**Task requirements:** A line belongs in the answer if it contains "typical"; copy every such line from the entries below.
Extracted information Start Marker
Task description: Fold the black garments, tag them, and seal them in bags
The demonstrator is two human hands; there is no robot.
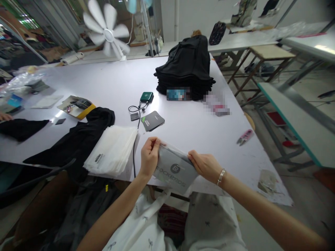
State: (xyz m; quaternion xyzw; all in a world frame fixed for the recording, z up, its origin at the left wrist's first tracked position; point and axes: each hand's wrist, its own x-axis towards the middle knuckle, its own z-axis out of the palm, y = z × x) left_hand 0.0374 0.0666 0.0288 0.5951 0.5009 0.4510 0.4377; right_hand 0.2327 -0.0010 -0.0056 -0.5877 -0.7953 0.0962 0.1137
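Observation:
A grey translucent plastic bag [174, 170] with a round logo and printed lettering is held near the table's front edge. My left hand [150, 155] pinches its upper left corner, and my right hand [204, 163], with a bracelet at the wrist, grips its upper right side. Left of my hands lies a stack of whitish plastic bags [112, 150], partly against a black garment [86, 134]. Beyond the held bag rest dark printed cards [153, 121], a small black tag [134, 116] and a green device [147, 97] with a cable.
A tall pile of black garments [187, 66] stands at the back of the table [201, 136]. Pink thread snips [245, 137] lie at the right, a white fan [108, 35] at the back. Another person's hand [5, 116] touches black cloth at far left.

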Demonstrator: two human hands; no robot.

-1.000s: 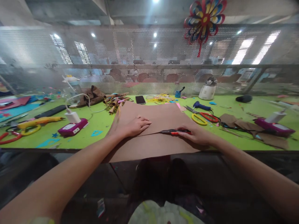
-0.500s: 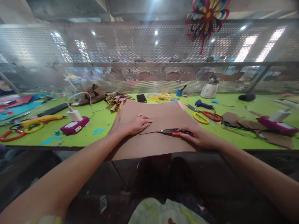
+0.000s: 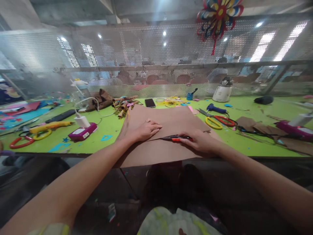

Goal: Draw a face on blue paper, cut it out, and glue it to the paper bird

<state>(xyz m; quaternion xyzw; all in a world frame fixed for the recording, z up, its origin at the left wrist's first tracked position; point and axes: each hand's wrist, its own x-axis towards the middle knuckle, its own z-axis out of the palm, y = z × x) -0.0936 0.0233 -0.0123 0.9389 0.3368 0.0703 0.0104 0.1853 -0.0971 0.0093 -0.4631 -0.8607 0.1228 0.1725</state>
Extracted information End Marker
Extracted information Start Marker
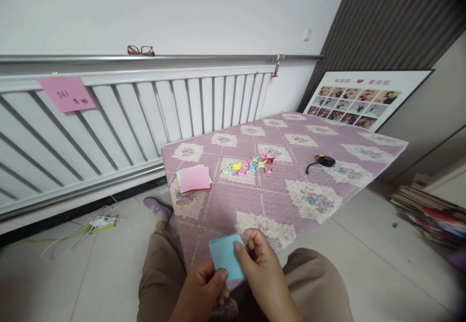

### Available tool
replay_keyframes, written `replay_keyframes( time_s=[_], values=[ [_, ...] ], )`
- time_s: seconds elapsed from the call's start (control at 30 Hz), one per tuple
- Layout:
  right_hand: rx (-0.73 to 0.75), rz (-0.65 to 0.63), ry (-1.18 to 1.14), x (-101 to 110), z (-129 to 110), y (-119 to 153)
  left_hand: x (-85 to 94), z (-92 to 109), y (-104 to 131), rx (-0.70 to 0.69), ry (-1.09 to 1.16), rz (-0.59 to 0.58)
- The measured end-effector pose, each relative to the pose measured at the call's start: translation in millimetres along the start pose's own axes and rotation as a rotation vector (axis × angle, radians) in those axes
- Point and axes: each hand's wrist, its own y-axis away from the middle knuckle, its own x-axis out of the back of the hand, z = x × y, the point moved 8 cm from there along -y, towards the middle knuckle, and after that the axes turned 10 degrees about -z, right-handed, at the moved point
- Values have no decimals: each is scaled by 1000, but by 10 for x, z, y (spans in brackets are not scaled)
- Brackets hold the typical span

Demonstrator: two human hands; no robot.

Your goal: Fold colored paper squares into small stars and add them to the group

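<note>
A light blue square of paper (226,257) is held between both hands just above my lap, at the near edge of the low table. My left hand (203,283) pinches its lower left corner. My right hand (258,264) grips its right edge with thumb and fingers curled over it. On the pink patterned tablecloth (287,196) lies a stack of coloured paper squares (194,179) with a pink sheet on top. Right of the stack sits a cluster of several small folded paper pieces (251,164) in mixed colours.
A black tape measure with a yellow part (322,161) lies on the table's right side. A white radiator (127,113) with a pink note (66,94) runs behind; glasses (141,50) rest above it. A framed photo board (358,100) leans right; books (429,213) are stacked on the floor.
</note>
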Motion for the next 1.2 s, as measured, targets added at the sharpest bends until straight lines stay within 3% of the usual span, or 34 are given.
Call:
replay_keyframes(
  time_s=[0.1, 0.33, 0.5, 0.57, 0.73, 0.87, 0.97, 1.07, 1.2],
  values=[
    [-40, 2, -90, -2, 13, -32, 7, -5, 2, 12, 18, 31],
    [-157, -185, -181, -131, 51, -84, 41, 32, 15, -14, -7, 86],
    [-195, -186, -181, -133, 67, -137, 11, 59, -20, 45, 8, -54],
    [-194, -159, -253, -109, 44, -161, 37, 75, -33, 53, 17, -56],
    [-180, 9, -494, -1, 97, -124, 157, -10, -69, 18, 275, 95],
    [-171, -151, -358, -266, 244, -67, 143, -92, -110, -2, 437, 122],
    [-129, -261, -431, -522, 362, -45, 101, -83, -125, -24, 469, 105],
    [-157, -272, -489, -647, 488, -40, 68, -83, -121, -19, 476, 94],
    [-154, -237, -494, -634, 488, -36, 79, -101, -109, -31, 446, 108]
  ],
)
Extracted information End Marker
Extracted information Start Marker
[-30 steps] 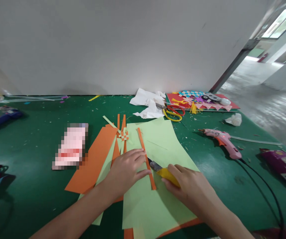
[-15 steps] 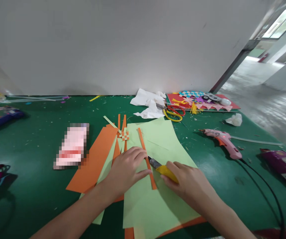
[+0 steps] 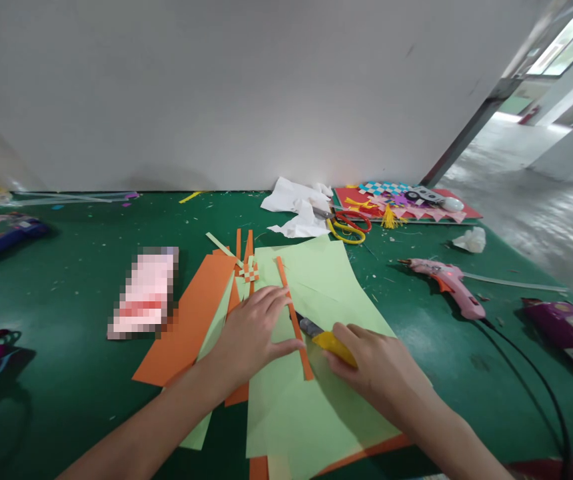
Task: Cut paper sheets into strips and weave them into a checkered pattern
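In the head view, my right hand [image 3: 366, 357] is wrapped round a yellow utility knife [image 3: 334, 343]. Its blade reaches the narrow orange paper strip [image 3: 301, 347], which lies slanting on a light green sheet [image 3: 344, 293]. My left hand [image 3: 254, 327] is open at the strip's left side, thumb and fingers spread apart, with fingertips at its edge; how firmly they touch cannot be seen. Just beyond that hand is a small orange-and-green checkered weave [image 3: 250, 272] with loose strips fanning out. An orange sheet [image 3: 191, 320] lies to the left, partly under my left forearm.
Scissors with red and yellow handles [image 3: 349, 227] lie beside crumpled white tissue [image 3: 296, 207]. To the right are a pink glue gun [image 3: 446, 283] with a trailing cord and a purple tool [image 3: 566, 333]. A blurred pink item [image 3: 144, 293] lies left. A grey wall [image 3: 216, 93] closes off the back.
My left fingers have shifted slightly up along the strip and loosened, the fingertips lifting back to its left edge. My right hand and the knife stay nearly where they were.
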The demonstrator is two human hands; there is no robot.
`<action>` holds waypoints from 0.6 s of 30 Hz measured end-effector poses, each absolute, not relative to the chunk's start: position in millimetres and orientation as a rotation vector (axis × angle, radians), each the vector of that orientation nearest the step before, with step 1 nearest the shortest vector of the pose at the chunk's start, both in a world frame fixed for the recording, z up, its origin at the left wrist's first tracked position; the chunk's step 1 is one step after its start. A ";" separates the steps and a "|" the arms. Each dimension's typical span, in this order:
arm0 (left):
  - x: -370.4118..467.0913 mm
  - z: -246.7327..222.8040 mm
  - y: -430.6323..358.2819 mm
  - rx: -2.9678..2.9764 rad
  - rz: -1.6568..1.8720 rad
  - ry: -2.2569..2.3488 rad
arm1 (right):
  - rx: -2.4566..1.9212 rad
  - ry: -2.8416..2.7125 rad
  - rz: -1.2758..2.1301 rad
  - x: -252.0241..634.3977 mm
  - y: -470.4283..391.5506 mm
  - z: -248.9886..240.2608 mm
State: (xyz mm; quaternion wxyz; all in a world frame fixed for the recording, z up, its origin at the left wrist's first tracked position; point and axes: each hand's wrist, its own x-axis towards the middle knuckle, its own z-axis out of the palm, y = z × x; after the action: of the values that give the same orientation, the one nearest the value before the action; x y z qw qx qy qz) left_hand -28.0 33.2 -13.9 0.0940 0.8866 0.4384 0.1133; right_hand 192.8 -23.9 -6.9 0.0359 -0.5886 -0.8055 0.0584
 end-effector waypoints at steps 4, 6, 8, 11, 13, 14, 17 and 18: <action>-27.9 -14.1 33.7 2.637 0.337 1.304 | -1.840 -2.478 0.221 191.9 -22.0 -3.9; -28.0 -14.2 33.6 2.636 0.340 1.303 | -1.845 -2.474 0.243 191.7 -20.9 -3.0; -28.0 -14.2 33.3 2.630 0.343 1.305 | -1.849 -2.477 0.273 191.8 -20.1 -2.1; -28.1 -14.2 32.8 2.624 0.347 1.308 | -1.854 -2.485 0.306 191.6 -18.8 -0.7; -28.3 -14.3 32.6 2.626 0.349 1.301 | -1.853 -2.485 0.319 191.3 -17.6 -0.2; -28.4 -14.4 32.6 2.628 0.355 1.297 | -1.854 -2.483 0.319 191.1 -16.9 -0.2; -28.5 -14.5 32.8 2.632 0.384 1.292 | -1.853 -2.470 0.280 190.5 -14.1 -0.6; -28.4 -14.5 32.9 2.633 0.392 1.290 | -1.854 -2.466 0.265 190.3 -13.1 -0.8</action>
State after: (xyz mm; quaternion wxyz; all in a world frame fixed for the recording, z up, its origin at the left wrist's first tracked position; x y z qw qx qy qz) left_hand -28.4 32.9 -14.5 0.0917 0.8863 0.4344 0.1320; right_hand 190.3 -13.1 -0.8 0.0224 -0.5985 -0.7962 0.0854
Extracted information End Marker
**Answer to this problem:**
- Brackets hold the typical span
`<action>` holds waypoints from 0.6 s of 30 Hz measured end-effector poses, each absolute, not relative to the chunk's start: position in millimetres and orientation as a rotation vector (axis × angle, radians), each the vector of that orientation nearest the step before, with step 1 nearest the shortest vector of the pose at the chunk's start, both in a world frame fixed for the recording, z up, its origin at the left wrist's first tracked position; the chunk's step 1 is one step after its start. A ";" separates the steps and a "|" the arms. Each dimension's typical span, in this order:

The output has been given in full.